Protéines végétales : agir en même temps sur l’offre et la demande
Le Joint Research Centre (JRC) a publié, en octobre 2024, une étude visant à identifier les leviers et les freins à la réduction du déficit européen en matière de protéines végétales. D’un côté, le régime alimentaire moyen reste principalement basé sur les protéines animales. De l’autre, la demande européenne pour l’alimentation animale est très dépendante des importations de soja (graines et tourteaux). Le rapport présente les résultats de simulations jouant sur différents paramètres, séparés ou combinés : la production de protéagineux, l’alimentation du bétail, le volume et la structure du cheptel, le régime alimentaire.
Le travail s’est appuyé sur deux modèles complémentaires, l’un macroéconomique, au niveau des régions européennes (CAPRI), l’autre microéconomique, à l’échelle de l’exploitation agricole (IFM-CAP). Cinq scénarios ont été testés, à l’horizon 2035. Le premier (CS) consiste en une utilisation maximale du soutien couplé pour les protéagineux, à hauteur de 2 % de l’enveloppe des aides directes. Le deuxième (FEED) repose sur l’adoption accrue d’une alimentation du bétail pauvre en azote. Le troisième (LSU) suppose de limiter la densité des élevages à 2 UGB/hectare de SAU dans chaque région. Le quatrième scénario (DIET) projette un alignement partiel et progressif (d’ici 2035) du régime alimentaire moyen avec les recommandations nutritionnelles de la Commission EAT-Lancet. Enfin, le dernier scénario (COMB) combine les quatre précédents.

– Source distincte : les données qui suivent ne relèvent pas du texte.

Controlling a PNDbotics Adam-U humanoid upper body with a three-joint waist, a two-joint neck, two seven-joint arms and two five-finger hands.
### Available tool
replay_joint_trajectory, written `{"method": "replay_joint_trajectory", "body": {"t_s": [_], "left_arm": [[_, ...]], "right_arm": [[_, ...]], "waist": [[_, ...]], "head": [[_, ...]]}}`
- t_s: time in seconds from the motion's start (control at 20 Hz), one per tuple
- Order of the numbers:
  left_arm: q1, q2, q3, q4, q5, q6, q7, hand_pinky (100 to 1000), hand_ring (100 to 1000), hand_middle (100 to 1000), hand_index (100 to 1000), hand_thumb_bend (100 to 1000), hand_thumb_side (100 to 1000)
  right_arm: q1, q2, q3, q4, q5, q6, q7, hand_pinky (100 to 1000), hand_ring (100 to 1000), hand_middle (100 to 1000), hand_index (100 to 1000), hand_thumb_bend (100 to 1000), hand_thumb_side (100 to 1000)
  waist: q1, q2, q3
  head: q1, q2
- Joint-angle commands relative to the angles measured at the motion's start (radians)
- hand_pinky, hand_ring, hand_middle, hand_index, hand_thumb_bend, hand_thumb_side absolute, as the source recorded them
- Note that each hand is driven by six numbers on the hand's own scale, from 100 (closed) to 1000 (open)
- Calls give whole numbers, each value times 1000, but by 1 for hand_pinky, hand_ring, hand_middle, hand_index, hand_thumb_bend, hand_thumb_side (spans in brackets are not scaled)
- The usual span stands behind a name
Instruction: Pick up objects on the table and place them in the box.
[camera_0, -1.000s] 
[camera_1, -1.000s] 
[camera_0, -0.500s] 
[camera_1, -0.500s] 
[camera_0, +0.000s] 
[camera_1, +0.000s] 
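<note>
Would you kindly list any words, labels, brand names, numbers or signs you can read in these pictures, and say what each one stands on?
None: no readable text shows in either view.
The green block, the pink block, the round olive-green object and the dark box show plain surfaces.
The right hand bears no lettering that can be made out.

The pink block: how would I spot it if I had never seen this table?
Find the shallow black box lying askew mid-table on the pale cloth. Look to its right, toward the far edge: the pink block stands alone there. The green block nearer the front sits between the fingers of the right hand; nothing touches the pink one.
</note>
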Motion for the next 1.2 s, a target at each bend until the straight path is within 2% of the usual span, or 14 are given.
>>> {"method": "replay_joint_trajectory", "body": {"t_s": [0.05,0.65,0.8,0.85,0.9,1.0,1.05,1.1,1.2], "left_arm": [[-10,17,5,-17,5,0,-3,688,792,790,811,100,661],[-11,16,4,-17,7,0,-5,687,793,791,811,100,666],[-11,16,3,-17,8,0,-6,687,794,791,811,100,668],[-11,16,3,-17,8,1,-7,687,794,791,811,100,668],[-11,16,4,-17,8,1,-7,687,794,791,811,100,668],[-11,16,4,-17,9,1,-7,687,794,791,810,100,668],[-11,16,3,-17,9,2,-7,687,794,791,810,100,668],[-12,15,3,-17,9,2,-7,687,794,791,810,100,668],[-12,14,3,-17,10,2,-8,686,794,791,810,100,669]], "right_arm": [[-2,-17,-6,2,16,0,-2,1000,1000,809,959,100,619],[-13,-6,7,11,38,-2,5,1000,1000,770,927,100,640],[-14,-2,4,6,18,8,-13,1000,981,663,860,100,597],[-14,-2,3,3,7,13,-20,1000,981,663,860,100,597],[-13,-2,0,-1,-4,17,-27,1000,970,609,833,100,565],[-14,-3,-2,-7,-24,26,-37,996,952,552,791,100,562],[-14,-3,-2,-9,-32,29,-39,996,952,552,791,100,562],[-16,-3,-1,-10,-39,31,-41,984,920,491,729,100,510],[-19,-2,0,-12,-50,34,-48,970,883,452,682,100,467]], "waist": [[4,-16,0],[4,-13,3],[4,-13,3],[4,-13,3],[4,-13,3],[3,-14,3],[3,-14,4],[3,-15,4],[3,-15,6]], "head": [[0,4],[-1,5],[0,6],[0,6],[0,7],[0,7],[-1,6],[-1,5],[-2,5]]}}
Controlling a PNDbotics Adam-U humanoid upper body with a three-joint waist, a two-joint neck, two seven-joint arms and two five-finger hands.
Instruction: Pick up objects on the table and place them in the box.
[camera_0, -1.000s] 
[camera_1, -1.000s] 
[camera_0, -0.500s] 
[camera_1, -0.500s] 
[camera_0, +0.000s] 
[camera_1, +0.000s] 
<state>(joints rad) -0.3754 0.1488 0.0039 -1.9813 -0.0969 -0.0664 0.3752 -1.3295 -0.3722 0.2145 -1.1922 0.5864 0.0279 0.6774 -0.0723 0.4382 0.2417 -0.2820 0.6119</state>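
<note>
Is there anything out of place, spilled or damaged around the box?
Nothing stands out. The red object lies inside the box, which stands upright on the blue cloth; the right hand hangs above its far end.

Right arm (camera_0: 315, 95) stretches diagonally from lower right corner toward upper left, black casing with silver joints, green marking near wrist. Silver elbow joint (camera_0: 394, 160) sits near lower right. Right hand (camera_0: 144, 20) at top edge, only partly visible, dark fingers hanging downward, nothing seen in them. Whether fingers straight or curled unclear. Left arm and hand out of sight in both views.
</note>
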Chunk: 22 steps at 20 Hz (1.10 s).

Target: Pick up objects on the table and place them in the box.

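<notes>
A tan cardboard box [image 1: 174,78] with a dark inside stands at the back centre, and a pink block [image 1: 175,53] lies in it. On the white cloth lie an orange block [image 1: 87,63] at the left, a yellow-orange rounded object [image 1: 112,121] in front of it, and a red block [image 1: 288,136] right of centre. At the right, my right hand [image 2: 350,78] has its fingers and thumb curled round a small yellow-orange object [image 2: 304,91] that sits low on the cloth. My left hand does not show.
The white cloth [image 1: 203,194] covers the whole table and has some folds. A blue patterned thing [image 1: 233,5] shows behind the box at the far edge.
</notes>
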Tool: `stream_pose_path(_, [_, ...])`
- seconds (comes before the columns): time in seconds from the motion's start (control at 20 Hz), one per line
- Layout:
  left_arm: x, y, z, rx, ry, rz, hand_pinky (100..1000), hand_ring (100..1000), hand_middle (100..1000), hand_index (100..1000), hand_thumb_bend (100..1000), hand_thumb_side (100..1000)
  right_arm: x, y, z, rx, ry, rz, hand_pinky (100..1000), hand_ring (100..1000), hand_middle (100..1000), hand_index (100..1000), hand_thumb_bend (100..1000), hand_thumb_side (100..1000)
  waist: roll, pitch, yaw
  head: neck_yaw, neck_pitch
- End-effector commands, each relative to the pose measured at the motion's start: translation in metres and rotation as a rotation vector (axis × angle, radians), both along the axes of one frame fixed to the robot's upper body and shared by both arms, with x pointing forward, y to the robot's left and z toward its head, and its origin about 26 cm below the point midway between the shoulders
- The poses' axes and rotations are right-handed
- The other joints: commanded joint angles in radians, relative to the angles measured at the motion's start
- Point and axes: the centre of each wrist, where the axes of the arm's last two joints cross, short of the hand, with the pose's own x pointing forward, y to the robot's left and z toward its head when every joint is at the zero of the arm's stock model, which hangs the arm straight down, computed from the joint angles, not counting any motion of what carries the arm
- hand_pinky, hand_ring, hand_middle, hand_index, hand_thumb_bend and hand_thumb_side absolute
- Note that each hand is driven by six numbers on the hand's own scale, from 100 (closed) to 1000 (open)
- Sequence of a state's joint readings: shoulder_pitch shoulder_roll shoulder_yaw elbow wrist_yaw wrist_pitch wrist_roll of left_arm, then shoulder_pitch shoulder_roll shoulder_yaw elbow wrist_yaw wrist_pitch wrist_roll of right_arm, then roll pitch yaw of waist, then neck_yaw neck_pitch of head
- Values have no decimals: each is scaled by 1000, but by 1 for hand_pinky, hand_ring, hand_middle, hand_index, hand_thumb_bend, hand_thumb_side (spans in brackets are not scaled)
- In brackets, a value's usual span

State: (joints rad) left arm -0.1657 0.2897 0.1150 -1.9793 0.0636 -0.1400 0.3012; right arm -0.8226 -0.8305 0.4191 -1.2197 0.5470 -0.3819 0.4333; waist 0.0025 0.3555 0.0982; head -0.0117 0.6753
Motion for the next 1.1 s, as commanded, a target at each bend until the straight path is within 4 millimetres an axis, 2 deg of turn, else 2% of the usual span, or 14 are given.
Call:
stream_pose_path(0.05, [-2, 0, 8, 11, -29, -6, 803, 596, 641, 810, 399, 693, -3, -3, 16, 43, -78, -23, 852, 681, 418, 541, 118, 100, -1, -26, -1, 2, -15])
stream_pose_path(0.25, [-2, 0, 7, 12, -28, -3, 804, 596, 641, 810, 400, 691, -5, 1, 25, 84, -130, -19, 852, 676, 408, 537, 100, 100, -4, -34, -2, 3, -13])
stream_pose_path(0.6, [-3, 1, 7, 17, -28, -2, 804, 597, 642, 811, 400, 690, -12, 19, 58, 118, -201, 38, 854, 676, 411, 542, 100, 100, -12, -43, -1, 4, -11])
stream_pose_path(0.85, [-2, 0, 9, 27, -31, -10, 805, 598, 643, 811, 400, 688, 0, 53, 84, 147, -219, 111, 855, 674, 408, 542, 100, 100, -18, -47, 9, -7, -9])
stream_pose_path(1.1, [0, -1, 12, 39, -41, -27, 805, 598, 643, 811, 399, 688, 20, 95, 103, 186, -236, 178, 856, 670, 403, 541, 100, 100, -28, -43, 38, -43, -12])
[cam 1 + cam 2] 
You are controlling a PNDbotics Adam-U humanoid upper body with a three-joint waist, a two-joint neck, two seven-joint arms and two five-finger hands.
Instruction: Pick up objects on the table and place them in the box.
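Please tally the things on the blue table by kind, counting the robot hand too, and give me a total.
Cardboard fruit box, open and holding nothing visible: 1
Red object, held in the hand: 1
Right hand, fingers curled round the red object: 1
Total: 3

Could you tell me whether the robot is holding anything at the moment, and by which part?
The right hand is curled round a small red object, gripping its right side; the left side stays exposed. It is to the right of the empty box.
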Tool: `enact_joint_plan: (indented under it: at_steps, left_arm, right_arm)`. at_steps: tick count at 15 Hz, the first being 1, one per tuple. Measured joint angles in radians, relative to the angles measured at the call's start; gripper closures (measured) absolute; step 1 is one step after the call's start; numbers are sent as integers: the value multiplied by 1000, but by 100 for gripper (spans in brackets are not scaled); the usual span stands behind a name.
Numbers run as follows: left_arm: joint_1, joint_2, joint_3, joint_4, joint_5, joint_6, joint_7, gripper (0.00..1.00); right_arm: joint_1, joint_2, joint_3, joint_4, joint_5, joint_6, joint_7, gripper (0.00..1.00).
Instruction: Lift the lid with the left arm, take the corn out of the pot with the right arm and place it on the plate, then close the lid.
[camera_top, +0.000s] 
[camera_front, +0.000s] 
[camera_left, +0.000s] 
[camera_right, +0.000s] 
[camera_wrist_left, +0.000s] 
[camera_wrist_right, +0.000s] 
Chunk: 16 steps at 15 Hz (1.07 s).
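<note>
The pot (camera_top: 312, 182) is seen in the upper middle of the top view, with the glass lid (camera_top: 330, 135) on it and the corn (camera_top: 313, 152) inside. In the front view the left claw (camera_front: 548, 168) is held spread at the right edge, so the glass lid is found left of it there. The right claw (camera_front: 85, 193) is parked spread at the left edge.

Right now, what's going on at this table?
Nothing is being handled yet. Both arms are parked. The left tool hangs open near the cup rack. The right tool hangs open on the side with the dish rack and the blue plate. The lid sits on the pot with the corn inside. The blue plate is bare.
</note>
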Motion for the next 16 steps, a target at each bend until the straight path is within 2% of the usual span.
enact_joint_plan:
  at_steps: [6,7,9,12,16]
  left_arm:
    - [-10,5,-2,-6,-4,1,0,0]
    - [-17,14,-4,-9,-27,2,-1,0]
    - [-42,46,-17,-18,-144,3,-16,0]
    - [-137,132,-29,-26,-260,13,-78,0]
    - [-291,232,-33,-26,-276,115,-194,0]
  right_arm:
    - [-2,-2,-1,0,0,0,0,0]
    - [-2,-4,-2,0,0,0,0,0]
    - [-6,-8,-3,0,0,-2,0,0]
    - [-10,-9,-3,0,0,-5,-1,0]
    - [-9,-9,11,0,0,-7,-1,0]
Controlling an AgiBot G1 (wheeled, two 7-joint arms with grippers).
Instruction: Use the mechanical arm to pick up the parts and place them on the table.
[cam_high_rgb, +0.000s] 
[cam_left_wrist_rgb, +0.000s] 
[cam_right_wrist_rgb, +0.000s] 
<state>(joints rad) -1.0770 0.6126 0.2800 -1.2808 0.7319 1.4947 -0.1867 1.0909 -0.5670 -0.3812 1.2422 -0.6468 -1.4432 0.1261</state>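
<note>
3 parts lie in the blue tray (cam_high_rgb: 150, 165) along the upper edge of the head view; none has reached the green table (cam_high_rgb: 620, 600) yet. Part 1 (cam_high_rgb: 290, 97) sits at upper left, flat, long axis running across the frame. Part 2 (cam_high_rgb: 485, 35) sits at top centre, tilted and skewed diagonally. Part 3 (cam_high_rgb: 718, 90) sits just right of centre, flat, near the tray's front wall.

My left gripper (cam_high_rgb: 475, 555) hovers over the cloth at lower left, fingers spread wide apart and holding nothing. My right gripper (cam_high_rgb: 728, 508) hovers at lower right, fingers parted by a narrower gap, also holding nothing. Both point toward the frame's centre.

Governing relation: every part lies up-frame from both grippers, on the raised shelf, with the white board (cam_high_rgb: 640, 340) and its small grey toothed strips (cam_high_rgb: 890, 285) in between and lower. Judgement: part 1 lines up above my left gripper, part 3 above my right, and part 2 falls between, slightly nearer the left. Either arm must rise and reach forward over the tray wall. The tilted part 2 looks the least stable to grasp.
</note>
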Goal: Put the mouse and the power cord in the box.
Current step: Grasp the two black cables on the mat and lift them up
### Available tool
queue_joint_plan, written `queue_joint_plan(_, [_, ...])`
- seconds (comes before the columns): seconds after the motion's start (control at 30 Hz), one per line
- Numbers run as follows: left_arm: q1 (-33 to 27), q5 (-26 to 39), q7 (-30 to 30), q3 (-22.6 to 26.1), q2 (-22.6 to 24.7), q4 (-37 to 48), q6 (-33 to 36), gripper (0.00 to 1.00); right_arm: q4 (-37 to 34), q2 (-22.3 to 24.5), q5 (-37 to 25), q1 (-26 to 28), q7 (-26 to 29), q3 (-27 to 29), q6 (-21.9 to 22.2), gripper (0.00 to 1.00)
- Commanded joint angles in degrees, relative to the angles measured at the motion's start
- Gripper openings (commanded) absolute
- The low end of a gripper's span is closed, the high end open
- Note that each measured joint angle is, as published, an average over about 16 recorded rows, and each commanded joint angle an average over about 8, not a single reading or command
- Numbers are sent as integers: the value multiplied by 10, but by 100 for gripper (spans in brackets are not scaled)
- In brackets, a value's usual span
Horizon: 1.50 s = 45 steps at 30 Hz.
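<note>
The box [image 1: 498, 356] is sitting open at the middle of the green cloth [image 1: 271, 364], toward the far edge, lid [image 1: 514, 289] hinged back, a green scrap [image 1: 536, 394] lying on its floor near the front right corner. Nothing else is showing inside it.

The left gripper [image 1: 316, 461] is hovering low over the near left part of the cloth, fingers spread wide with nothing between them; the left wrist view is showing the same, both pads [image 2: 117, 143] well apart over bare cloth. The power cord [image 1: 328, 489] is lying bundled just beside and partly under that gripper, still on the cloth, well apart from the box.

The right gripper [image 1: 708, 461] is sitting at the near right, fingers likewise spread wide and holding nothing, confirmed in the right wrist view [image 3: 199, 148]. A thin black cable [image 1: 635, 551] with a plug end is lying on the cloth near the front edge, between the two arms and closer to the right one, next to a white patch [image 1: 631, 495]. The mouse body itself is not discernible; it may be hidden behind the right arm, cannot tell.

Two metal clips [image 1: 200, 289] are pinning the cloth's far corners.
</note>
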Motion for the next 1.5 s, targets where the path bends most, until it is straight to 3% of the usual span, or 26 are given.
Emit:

En comparant les résultats des différents scénarios, il ressort que le changement de régime alimentaire (scénario DIET) et, dans une moindre mesure, la limitation de la densité des élevages (scénario LSU), sont les principaux facteurs de variation par rapport au scénario de référence. L’impact sur la valeur ajoutée des productions agricoles à l’horizon 2035 (figure) est particulièrement fort. La modification structurelle de la demande conduirait à une forte baisse de la valeur ajoutée des productions animales, non compensée par la hausse de celle des productions végétales. Au total, la diminution serait de 3,8 % pour le scénario COMB. Les résultats sont cependant hétérogènes selon les pays, le type et la taille des exploitations.
Évolutions relatives, en 2035, de la valeur ajoutée des principales productions selon les différents scénarios (par rapport au scénario de référence)Source : JRC
En ce qui concerne les bénéfices pour l’environnement, ils sont notables pour les surplus azotés et les émissions de gaz à effet de serre (respectivement -6,4 % et -5,6 % pour COMB), mais réduits pour la diversité des cultures et l’érosion des sols.
Les auteurs concluent à l’importance d’agir simultanément sur l’offre et la demande de protéines végétales, et de mettre en place des mesures accompagnant les transitions au niveau des exploitations, pour compenser les pertes de revenu en productions animales.